(Given information Opens)

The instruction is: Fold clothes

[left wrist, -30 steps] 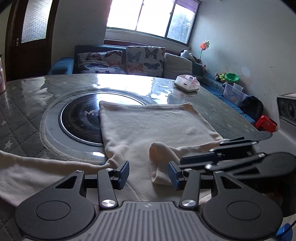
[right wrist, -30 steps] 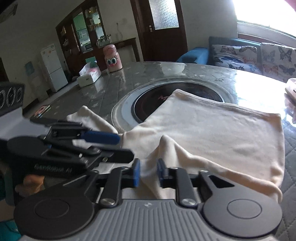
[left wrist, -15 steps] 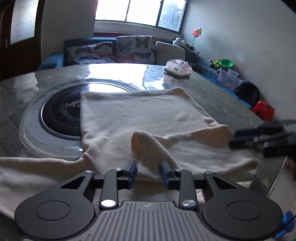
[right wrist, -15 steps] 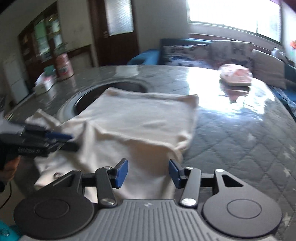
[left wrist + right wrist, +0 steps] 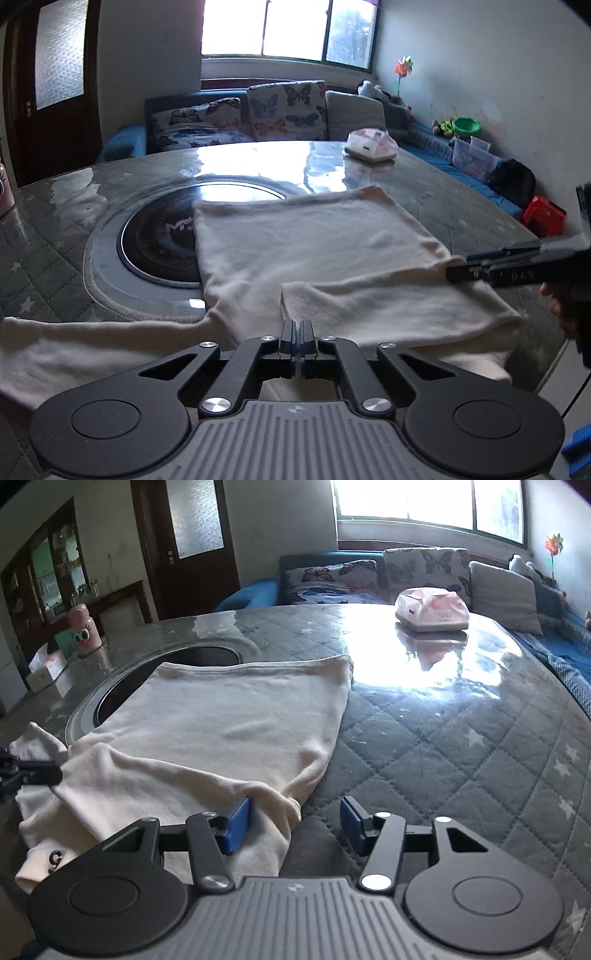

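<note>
A cream garment point(image 5: 295, 243) lies flat on the table, one sleeve folded over its near edge and the other sleeve point(image 5: 74, 347) trailing left. My left gripper point(image 5: 297, 330) is shut on the near left corner of the folded flap point(image 5: 388, 306). In the right wrist view the garment point(image 5: 229, 720) spreads to the left. My right gripper point(image 5: 295, 806) has its jaws opening, with the garment's near right corner loose between them beside the left pad, unpinched. The right gripper point(image 5: 456, 269) also shows at the garment's right edge, and the left gripper point(image 5: 55, 771) at its left.
The round table point(image 5: 461, 738) has a grey quilted cover under glass and a black round hob point(image 5: 159, 243) partly under the garment. A tissue pack point(image 5: 432, 609) sits at the far side, a pink bottle point(image 5: 83, 627) far left. A sofa point(image 5: 229, 122) stands behind.
The left jaws closed onto the folded flap's corner. The right gripper let go of the cloth, opened, and moved right to the garment's near right corner.
</note>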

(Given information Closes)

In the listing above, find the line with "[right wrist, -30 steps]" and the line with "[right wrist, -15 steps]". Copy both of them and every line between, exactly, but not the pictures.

[Written response]
[right wrist, -30 steps] 
[left wrist, -15 steps] 
[right wrist, -15 steps] 

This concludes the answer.